Based on pore-scale images from a wide range of organic shales, it can be seen that organic material is present in a variety of forms. Three primary forms, non-porous, spongy and pendular are commonly observed. These three types are shown in a ternary diagram. Non-porous organic components (likely kerogen), shown in the lower right corner, fill all of the available non-mineral space, leaving virtually no porosity or fluid flow path. In the lower left corner is porous or “spongy” organic material commonly encountered in thermally mature gas shales (thermally altered kerogen). At the peak of the triangle is what may be called “pendular” organics. Pendular organic material appears to fill the small inter-granular and grain contact regions, leaving open pore space in the larger voids.

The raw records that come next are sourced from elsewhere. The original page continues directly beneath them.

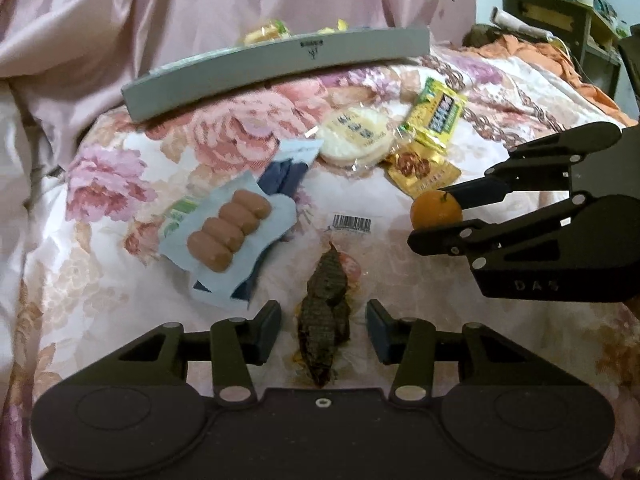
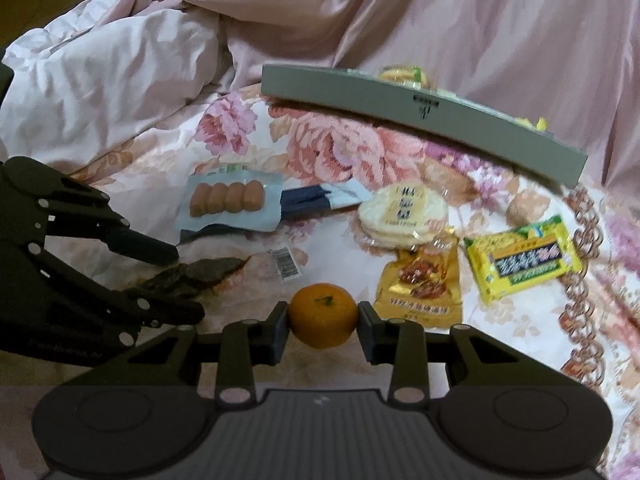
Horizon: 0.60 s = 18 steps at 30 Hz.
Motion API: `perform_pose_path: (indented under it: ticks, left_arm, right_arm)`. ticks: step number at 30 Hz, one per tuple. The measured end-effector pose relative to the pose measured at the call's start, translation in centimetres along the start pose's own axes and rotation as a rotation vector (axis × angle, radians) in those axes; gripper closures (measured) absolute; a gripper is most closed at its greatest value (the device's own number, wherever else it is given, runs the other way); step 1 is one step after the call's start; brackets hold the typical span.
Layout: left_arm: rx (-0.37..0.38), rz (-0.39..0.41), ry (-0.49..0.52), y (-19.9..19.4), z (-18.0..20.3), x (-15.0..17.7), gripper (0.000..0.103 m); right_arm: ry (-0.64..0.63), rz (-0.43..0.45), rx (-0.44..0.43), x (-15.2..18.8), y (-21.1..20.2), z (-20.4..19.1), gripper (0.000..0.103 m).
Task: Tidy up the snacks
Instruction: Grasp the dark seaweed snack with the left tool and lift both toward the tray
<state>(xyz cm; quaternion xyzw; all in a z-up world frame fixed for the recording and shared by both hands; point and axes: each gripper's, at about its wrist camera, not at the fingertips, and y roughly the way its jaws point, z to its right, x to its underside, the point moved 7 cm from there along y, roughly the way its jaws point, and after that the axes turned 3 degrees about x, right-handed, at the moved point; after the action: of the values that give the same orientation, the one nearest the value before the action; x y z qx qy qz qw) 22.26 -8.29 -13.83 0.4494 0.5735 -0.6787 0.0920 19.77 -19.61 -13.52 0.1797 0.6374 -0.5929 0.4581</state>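
Most of the snacks lie loose on the flowery pink bed cover [image 2: 344, 148], so the tidying looks like it has only just begun.

On the far left of the right wrist view is the black left gripper [image 1: 323, 322]. Its jaws are wide open, 1 on each side of a long dark scaly snack in a clear wrapper [image 1: 324, 316]. They do not touch it yet. I think this snack gets picked up next.

Just behind it lies a light blue pack with 4 little brown sausages [image 2: 228, 200]. It rests partly on a dark blue packet [image 2: 304, 202].

In the middle, the black right gripper [image 2: 323, 320] has its jaws closed part way on a small round orange fruit [image 2: 323, 315]. The pads press it from both sides, so it is held. I cannot tell if it is off the bed yet.

To the right lie a clear pack of round white rice crackers [image 2: 402, 210], a shiny gold packet with a picture of brown nuts [image 2: 422, 284] and a bright yellow and green wrapped snack [image 2: 524, 260]. All 3 wait on the bed.

At the back sits a long grey tray [image 2: 424, 116] with a low wall. At least 2 yellow wrapped snacks [image 2: 402, 74] peek over its edge, so a few things seem to be put away already. I think the orange fruit goes there, and at least 6 more things are left after it.
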Motion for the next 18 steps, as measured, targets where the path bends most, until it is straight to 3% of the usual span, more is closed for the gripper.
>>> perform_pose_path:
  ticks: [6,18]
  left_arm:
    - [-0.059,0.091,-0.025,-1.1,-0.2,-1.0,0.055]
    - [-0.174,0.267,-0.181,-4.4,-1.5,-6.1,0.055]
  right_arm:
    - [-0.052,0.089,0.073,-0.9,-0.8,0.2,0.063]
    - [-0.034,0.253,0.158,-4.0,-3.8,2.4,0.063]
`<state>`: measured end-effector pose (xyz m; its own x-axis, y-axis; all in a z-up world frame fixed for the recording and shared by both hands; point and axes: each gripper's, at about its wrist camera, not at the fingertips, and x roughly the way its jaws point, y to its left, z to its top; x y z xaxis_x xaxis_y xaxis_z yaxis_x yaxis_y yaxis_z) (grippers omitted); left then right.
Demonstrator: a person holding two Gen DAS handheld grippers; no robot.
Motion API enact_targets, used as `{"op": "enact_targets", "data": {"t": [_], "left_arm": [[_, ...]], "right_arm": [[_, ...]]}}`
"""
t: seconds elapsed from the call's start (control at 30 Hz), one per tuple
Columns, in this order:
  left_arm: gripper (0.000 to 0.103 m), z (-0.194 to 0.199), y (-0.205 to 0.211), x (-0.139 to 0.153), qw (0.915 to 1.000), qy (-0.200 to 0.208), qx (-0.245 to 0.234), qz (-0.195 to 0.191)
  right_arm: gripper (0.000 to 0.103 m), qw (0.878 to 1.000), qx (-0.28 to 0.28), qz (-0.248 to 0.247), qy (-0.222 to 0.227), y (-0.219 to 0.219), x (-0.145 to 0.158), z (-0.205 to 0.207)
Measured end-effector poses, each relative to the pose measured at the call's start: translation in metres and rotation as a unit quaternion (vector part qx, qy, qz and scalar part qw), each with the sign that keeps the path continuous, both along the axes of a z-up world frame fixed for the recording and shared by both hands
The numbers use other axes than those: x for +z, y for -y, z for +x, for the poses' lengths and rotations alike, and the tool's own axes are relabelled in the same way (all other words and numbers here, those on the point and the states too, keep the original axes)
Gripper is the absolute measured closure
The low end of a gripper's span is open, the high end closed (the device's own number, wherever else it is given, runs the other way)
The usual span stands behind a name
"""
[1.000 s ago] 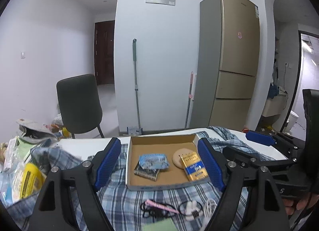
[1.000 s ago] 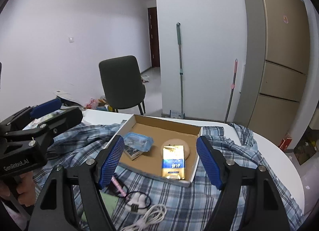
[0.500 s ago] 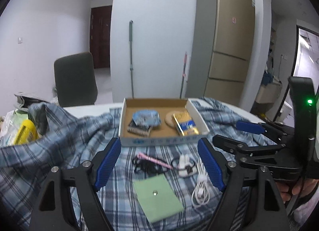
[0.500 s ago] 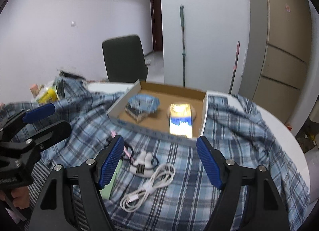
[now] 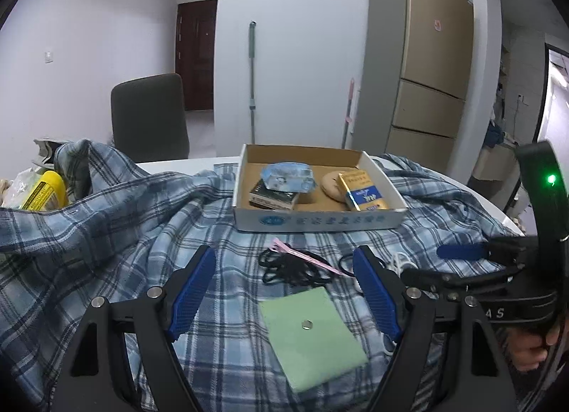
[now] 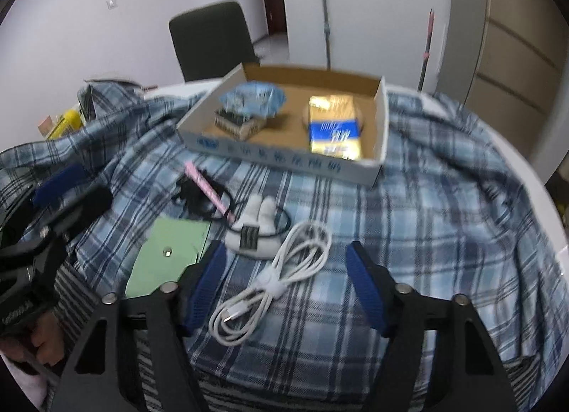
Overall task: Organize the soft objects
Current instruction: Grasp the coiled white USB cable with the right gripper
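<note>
Jaws on both my left gripper and right gripper stand wide apart, holding nothing — each hovers over the plaid shirt spread across the bench. Near me on it lie a green cloth and a white cable; farther off sits a cardboard box.

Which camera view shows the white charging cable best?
The right wrist view: the white charging cable lies whole and coiled on the plaid shirt, between the open right gripper fingers. In the left wrist view, it is hidden behind the open left gripper.
</note>
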<state>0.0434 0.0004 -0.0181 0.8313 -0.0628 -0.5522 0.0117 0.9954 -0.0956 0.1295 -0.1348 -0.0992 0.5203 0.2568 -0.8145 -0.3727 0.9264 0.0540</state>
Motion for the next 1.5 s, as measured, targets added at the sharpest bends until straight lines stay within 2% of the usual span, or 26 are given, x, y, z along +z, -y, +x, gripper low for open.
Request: {"op": "enact_targets", "data": {"t": [0.1,0.13,0.23,0.37,0.47,0.67,0.9,1.03,1.13,1.33,1.5], "left_arm": [[0.02,-0.001,-0.007,-0.002,0.9998,0.003,0.01,-0.015],[0.015,-0.002,-0.007,-0.002,0.9998,0.006,0.013,-0.014],[0.013,-0.004,-0.007,0.0,0.9996,0.017,0.024,-0.004],[0.01,-0.007,-0.01,0.002,0.9993,0.023,0.027,-0.01],[0.0,-0.007,-0.011,0.002,0.9993,0.021,0.026,-0.014],[0.0,-0.01,-0.013,0.004,0.999,0.027,0.029,-0.023],[0.0,-0.009,-0.01,0.003,0.9993,0.021,0.024,-0.017],[0.0,-0.008,-0.01,0.002,0.9994,0.017,0.024,-0.018],[0.0,-0.01,-0.01,0.004,0.9991,0.023,0.031,-0.015],[0.0,-0.009,-0.013,0.004,0.9992,0.022,0.028,-0.019],[0.0,-0.01,-0.012,0.004,0.9993,0.021,0.026,-0.017]], "right_arm": [[0.045,0.999,-0.008,0.012,-0.04,0.0,-0.011,0.006],[0.047,0.998,-0.01,0.018,-0.055,0.0,-0.016,0.008],[0.055,0.995,-0.017,0.025,-0.097,0.0,-0.03,0.016],[0.056,0.995,-0.024,0.012,-0.095,-0.002,-0.034,0.018],[0.057,0.995,-0.027,0.005,-0.094,-0.003,-0.034,0.022],[0.058,0.996,-0.017,-0.014,-0.09,-0.011,-0.036,0.021],[0.078,0.995,0.004,-0.025,-0.096,-0.015,-0.035,0.018],[0.079,0.992,0.027,-0.026,-0.118,-0.012,-0.028,0.019],[0.079,0.987,0.06,-0.057,-0.141,-0.011,-0.022,0.022],[0.08,0.976,0.104,-0.147,-0.121,-0.012,-0.012,0.02],[0.079,0.975,0.099,-0.141,-0.139,-0.014,-0.027,0.021]]}}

Three main organic matter morphologies have been observed in a wide range of formations: nonporous, spongy, and pendular. Combinations of all three types may be present in the same sample.

The pendular organic material has smooth, curved concave surfaces facing the pore and has little internal porosity. The appearance of this organic matter, potentially a migrant bitumen product, suggests that it may behave as a viscous liquid at reservoir conditions. If it is mobile under reservoir conditions, then laboratory measurements at ambient conditions may underestimate permeability. As also shown in Figure 5, there are combinations of these primary kerogen states, and numerous observations to date suggest that the non-porous type is a starting point from which increasing thermal alteration transforms the solid kerogen to the other forms. The pendular style of organic material appears to be more common in samples from oil-window shales, whereas spongy organics are more common in gas-window shales.

Additional observations

Based on performing hundreds of DRP projects from many shale basins, the following observations can be made:

  • Density (RhoB) and effective atomic number (Zeff) from high-resolution X-ray CT scanning provides detailed information on layering and facies in oil and gas shales;
  • Key facies changes can be readily observed from the CT data, and high organic content zones can be quickly identified;
  • There are three distinct organic matter morphologies: non-porous, spongy, and pendular. Combinations of all three types are often present in the same shale formations and samples; and
  • Organic matter-dominated samples have better permeability than comparable samples with mainly inter-granular porosity.

DRP is especially well-suited to analyzing low-permeability shale core samples. DRP is especially helpful in relating facies and shale pore types to porosity-permeability trends. These trends can then be integrated with facies logs from whole core CT imaging to improve net/gross, reserves, and producibility estimates.

Suggested reading

Loucks, R.G., R.M. Reed, S.C. Ruppel, and U. Hammes; Preliminary Classification of Matrix Pores in Mudrocks, presented to Gulf Coast Association of Geological Societies (GCAGS), April, 2010.

Passey, Q.R., K.M. Bohacs, W.L. Esch, R. Klimentidis, S. Sinha; From Oil-Prone Source Rock to Gas-Producing Shale Reservoir, SPE 131350, CPS/SPE Intl. Oil and Gas Conference, Beijing, China, 8-10 June, 2010.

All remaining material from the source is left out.